Hoje irá olhar para a sua carrinha e ouvir o André confessar a sua impossibilidade para efectuar a reparação:
- Teria que correr todas as sucateiras de Lisboa e arredores. Sem contar com o trabalho de bate chapas. Ficava-te uma fortuna Zé. E ficarias sempre com uma carrinha velha, nunca irias recuperar o dinheiro, nem mesmo que a vendesses.
- Eu não queria vendê-la, só queria vê-la inteira novamente. Percebes?
O Zé carregava aquela interrogação de todo o seu sofrimento, a mágoa de perder a última coisa de que realmente gostava.
- Eu percebo Zé, mas ouve o que eu te digo. Por metade do preço do arranjo da carrinha, consigo-te um Ibiza a gasóleo de dois lugares quase novo, impecável, deixas de vir cá tantas vezes.
E Sorriu, o Zé não:
- Diz-me tu um número para eu pensar no assunto.
- Vais ver que não te arrependes!
O Zé saiu da oficina com um número, um número demasiado grande para as suas economias, ainda assim possível de se conseguir com umas horas extraordinárias.

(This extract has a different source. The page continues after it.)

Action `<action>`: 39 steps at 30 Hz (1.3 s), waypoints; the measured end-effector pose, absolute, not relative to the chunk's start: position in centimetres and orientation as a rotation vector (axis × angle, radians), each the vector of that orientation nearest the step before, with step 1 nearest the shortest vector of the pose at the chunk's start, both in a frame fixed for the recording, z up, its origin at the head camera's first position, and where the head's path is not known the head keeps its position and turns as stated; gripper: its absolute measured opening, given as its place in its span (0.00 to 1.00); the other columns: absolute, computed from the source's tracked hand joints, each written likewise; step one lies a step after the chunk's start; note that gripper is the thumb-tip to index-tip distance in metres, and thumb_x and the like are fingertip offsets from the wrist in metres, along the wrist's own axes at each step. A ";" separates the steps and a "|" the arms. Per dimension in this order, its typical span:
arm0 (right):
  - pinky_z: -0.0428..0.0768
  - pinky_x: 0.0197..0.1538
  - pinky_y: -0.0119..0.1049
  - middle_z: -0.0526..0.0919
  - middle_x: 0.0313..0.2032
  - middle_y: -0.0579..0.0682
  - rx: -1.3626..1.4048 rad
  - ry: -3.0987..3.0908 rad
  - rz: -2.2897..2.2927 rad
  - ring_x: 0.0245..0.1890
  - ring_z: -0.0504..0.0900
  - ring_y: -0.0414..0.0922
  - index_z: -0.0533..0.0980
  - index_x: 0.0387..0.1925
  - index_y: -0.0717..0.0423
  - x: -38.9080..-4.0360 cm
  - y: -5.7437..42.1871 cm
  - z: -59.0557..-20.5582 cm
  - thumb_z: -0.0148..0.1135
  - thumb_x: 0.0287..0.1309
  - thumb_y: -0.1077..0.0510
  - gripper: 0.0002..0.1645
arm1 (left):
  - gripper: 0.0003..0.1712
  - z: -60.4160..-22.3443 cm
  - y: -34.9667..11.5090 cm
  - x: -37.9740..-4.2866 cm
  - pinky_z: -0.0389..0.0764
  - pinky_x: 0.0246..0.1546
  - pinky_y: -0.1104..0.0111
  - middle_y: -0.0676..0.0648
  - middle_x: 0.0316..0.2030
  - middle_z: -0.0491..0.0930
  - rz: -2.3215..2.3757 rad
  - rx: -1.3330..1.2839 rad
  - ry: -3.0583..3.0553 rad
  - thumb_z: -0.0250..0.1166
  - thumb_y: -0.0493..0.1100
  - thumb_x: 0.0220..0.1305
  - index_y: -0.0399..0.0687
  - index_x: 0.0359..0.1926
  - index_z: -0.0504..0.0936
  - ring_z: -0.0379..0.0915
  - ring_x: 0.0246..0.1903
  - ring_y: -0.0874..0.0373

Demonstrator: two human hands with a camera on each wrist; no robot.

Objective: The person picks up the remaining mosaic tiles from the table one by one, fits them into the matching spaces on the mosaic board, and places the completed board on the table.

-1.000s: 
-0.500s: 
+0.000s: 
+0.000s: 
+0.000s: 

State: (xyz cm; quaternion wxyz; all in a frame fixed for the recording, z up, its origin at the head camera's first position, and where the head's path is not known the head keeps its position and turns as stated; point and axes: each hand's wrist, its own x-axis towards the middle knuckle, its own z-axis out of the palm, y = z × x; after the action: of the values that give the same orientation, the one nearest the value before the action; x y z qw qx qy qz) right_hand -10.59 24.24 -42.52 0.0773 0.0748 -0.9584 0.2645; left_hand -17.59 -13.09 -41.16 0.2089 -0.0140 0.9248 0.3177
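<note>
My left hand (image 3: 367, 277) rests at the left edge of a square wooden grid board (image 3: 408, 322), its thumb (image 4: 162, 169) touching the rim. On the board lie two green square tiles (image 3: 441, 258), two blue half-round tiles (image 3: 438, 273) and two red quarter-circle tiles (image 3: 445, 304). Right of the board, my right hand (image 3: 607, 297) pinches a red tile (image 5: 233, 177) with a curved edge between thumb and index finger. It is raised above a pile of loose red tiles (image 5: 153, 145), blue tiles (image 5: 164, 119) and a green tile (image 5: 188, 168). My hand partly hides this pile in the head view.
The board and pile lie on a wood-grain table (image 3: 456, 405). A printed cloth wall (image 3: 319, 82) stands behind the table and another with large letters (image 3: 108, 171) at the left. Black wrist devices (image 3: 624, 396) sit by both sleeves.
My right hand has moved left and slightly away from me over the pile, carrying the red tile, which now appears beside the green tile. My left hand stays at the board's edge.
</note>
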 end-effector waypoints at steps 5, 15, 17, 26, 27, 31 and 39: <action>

Foi o último dia desse ano em que trabalhou oito horas. Todos os outros tiveram doze ou mais horas de rotina vigilante. Começou a apanhar tudo. Chegou a não despir a farda de segurança, adormecendo no sofá agarrado a uma carcaça com manteiga. No princípio o café bastava para o manter acordado. Com o acumular do cansaço precisou de outro tipo de ajudas. Não precisou ir muito longe para conseguir o que pretendia. Mesmo ali, no café da rua, local onde um conhecido vendedor de substâncias ilícitas lhe recomendou anfetaminas:
- Olha que eu não quero ficar maluco e a ver coisas. Eu só quero é aguentar o serviço acordado.
- É por isso que não te estou a vender outras merdas. Mas tens de ter juízo. Toma isto com calma, “meio” antes de ir trabalhar deve chegar.
Olha que eu não te quero ver como os outros que cá vêm, tu não és desses.
- Então sou de quais?
- Não sei, és diferente.
Realmente aquilo ajudou. Principalmente naquele último mês, o mês que faltava para ter o dinheiro suficiente.
O Zé perdeu o apetite e deixou de se cuidar. Não fosse a sua disposição para aceitar tudo tê-lo-iam despedido. Nele, a farda parecia pendurada num cabide. Foi essa imagem que ele apresentou ao André quando lhe estendeu a mão com o cheque.
O Ibiza comercial, de dois lugares, era branco. Esperou duas horas até conseguir um lugar de onde o pudesse vigiar da sua janela.
No dia seguinte pegou no carro e dirigiu-se para a ponte em direcção ao sul. Foi sem razão aparente que se jogou para fora do veículo em andamento. As pessoas que viajavam atrás dele ainda tentaram ajudá-lo. Não o salvaram mas foram a tempo de o ouvir:
- Onde estou? És tu Xana?

(Fim)

P.S. Um grande abraço para a minha irmã TiTá, para o Adriano e para o PB. A voçês as minhas desculpas pelas ausências, silêncios, pela falta de resposta. Por favor não a confundam com falta de respeito. O desejo de um bom ano para todos voçês.